Я с завистью поглядывал на лоснящийся портфель, но не осуждал Бориса. Он прав: каждый как может. И не поддайся я минутному малодушию, не пойди на поводу у отцовского "все успеется", сдай я, в конце концов, документы в тот же финансовый институт - я не топал бы сейчас во главе толпы под переливы "Апрелевской длинной". Сидели бы мы сейчас с Борисом в электричке, листали конспекты. А там... Какое мне было бы дело, что там! Поживем - увидим. Не все улицы Апрелевские, и не все, как сейчас вот эта, упираются в полосатый железнодорожный шлагбаум.
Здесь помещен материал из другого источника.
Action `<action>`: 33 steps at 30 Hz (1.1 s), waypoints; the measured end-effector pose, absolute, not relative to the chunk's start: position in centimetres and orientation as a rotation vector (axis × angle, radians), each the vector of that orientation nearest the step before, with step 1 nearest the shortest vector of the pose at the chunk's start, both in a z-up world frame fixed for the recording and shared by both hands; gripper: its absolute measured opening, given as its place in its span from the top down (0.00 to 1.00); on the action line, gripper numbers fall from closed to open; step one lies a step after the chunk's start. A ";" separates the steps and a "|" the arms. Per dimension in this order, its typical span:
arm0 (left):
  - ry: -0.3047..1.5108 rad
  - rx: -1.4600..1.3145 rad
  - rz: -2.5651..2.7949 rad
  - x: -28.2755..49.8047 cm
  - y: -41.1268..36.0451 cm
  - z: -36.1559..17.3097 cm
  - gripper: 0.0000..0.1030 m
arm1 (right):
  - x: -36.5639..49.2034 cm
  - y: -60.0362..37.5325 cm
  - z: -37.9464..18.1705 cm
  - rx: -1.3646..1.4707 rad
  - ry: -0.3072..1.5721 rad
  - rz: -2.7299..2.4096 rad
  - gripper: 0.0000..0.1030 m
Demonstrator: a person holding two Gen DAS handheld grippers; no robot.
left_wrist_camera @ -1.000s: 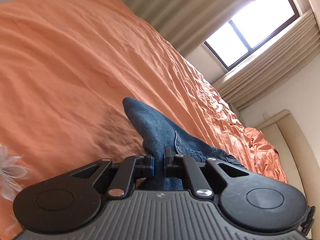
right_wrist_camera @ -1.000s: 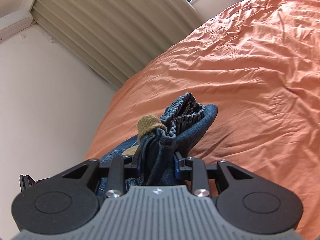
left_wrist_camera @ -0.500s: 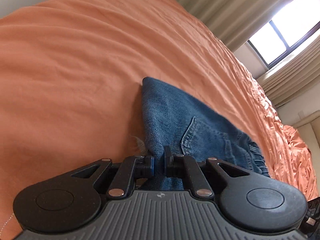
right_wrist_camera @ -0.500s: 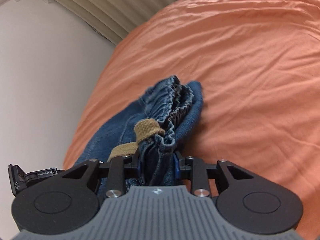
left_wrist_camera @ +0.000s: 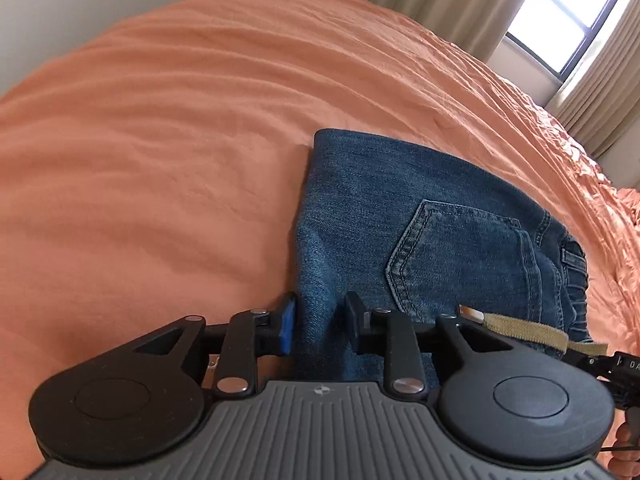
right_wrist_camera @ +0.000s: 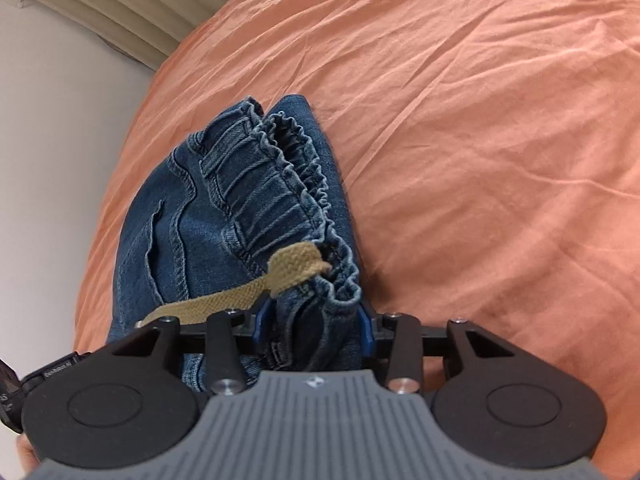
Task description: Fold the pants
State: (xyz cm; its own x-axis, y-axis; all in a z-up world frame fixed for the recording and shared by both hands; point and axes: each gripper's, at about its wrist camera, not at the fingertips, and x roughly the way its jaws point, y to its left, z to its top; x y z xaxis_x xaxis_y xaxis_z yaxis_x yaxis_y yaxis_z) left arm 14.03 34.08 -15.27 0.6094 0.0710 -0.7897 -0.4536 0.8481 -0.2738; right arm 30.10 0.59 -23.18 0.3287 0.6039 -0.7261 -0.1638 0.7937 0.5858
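Ahead of both tongs, the jeans point(left_wrist_camera: 420, 216) are laid folded on the bedspread point(left_wrist_camera: 160, 140). The left gripper point(left_wrist_camera: 320, 320) is parted around the fold, the right gripper point(right_wrist_camera: 316, 328) spread about the waistband point(right_wrist_camera: 276, 184), apparently for release.

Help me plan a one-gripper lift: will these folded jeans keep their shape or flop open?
Likely floppy: the jeans lie as loose stacked layers, so a one-corner lift would probably unfold them. The gathered waistband looks thick and should grip well. The tan drawstring lies loose and may dangle or snag.
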 end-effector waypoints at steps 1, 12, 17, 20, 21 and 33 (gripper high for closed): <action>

- Ты чего нахохлился, как побитый петух? - Это Борис. Надавил плечом, заговорщицки подмигнул: - Ты чего нос, спрашиваю, повесил? Оглянись, гвардеец! Раз, два, три! Кругом!
Я обернулся и сразу как будто прирос ботинками к асфальту. Позади меня, на расстоянии нескольких шагов, прячась за других провожатых, шла Лида. Шла не одна, с подругой под руку. Незнакомая девчонка. Я сразу понял - для отвода глаз.
На Лиде была коричневая болонья, из-под воротника ласково выглядывал голубой газовый шарфик. И снова, как вчера ночью на фоне рябиновой ветки, мне показалось, что здесь, на дороге, я разглядел в Лидином лице что-то очень новое, чего не мог заметить раньше.
- Ну что, усюрпризел я тебе, а? - спросил Борис и тут же крикнул, пятясь, хватая Лиду за рукав: - Лида! Шире шаг! Давай сюда, к нам!
Не успел я опомниться, как Лида очутилась между мной и Борисом.
- Да возьмитесь вы, истуканы! - сказал Борис весело и отодвинулся, приотстал, оставляя нас впереди шагающими.